Oar nee, Leute. Wir sind erstmal raus. Schön Außengastro und Culturol kippen. Ist ja schließlich Juni. 

2 Kommentare

  1. ich bins...

    Erst wird´s gehyped und dann wirds kaputt geredet. Es ist gerade mal ein halbes Jahr her, dass wir den Titel der Kulturhauptstadt bekommen haben und jetzt sind es noch mehr als drei Jahre hin, bis 2025. Was auch zu Chemnitz passt sind die nörgelnden Blogger. Chemnitz hatte sicher andere Probleme, als sich um das Kulturhauptstadt-Programm zu kümmern. Auch wenn es dem ein oder anderem nicht passt, aber der Titel ist die nächsten vier Jahre unser Marketing-Slogan.
    Besser wäre noch: Kulturhauptstadt? Weil wir´s können.
    Ich hab mich für die Jubiläumsausgabe registriert, aber weder eine Bestätigung noch eine Info bekommen, wann man die nun endlich zu Gesicht bekommt. Bis jetzt nur leere Worte, 2026 brauch ich das Ding dann auch nicht mehr.
    Statt wie früher (ja, damals war wirklich alles besser) die Gemütslage der Chemnitzer in Ironie zu ertränken, wird hier im Blog nur noch rumgenörgelt. Damals war er wenigstens Erwähnungen in der Freien Presse wert, jetzt ist es nur noch peinlich hierauf Bezug zu nehmen.
    Bevor der „mann hinter re:marx“ noch mehr abhebt, sollte er vielleicht mal andere den Blog schreiben lassen, um nicht ganz belanglos zu werden.
    Schon alleine, dass Kommentare zensiert werden ist ein Skandal. Und dann noch nichtmal eine Info per Mail dazu. Da frag ich mich, für was man unten seine Mailadresse angeben muss.
    Hier gibt es kaum noch Kommentare zu Blogs, weil se entweder wegzensiert werden oder sich niemand mehr hierfür interessiert. Beides macht es nicht besser…
    Wer das ist liest ist d**f… Ansonsten ist es wiedermal der Zensur zum Opfer gefallen. Größe zeigt man nur, wenn man drüber steht und nicht schmollend in der Ecke sitzt.

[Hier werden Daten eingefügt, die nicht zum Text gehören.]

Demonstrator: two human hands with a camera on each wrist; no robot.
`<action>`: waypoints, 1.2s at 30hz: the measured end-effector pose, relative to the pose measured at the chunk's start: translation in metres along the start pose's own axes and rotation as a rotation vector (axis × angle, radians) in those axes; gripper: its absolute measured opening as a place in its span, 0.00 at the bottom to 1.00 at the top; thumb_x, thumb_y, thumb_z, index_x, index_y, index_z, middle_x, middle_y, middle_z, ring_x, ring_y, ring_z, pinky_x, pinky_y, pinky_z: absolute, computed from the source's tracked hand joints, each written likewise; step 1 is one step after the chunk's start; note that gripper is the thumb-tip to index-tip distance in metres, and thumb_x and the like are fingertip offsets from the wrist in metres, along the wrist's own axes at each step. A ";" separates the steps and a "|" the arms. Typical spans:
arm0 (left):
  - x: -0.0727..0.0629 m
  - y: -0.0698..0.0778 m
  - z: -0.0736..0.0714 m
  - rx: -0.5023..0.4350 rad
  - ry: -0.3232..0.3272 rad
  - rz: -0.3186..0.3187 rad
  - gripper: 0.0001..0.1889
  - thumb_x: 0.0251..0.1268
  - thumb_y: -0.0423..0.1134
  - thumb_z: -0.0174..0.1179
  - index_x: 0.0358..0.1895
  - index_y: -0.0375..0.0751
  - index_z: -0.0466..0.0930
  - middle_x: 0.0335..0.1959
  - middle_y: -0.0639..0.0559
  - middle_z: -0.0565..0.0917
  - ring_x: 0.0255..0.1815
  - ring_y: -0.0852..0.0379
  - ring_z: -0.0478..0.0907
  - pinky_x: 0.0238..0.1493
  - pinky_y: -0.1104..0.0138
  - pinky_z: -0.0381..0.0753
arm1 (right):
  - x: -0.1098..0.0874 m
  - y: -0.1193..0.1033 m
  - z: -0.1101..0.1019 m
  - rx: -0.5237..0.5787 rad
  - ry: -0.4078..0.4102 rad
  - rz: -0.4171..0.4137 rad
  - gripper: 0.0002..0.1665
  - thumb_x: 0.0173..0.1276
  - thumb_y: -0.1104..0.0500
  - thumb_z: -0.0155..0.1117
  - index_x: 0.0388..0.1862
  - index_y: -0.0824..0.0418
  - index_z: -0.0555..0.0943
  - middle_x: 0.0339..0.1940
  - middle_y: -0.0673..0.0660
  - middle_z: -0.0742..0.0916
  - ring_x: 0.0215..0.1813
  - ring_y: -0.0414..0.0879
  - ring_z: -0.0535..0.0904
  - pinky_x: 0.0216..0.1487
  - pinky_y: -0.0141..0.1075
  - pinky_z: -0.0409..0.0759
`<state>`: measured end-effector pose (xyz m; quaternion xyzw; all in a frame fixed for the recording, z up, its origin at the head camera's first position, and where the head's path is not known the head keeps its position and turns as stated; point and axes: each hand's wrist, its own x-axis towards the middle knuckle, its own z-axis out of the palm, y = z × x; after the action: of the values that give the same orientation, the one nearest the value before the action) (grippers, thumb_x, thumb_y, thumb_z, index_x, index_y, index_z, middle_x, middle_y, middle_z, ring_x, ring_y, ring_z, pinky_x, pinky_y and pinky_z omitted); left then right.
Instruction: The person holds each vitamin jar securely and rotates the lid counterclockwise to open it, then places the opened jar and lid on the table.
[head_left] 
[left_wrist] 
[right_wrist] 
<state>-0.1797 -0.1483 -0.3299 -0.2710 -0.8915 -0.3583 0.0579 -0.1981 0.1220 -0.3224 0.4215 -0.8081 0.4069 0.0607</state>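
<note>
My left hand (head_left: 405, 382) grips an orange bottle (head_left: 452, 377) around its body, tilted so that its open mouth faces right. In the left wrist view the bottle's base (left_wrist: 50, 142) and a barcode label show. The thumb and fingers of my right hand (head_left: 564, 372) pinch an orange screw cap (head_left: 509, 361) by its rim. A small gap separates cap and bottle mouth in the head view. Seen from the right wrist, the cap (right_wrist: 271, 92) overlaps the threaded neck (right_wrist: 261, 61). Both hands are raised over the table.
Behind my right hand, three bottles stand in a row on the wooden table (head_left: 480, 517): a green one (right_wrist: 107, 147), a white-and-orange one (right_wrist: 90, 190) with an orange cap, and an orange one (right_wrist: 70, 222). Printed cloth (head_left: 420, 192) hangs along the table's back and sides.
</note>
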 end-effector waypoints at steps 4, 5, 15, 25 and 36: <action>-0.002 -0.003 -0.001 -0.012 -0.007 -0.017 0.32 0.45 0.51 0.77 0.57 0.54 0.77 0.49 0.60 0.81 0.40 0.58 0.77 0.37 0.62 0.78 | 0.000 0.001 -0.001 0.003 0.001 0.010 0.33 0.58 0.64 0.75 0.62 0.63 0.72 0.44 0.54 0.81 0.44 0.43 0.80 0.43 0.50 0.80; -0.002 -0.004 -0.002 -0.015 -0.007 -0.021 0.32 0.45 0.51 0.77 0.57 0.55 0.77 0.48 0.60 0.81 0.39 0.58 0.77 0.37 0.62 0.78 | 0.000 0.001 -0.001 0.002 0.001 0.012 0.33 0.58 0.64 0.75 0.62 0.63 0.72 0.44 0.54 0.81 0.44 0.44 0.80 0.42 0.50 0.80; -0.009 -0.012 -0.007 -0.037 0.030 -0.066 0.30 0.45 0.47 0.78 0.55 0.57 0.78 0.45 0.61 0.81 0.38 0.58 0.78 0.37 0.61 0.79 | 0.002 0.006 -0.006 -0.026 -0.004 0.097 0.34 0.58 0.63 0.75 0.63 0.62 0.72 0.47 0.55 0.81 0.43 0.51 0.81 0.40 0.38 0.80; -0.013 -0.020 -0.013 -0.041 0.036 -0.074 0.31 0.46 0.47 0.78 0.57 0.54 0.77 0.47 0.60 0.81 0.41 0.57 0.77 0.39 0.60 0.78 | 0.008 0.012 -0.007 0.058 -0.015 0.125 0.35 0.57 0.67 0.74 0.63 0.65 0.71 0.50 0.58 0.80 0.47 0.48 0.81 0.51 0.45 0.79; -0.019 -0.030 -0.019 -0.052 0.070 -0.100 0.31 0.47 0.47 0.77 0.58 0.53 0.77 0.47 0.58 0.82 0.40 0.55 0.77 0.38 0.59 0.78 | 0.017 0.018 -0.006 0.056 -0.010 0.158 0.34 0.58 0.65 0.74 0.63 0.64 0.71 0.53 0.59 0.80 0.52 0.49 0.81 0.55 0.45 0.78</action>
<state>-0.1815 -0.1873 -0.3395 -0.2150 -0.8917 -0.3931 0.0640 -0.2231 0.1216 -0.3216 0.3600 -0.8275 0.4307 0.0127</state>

    1. Mann hinter re:marx

      erstens: toll, ein nörgler, der übers zu viele nörgeln nörgelt. next level chemnitz
      zweitens: ja, wir müssen unsere kommentare immer erst freischalten, weil wir das genau so wollen, und das dauert manchmal, weil wir nicht täglich nachgucken. oder welcher deiner kommentare wurde jetzt „zensiert“?
      drittens: die printausgabe gibts offiziell ab 16.07. in der galerie borssenanger.
      wir machen das im ganz kleinen team und nebenher, wir können das nicht anders stemmen.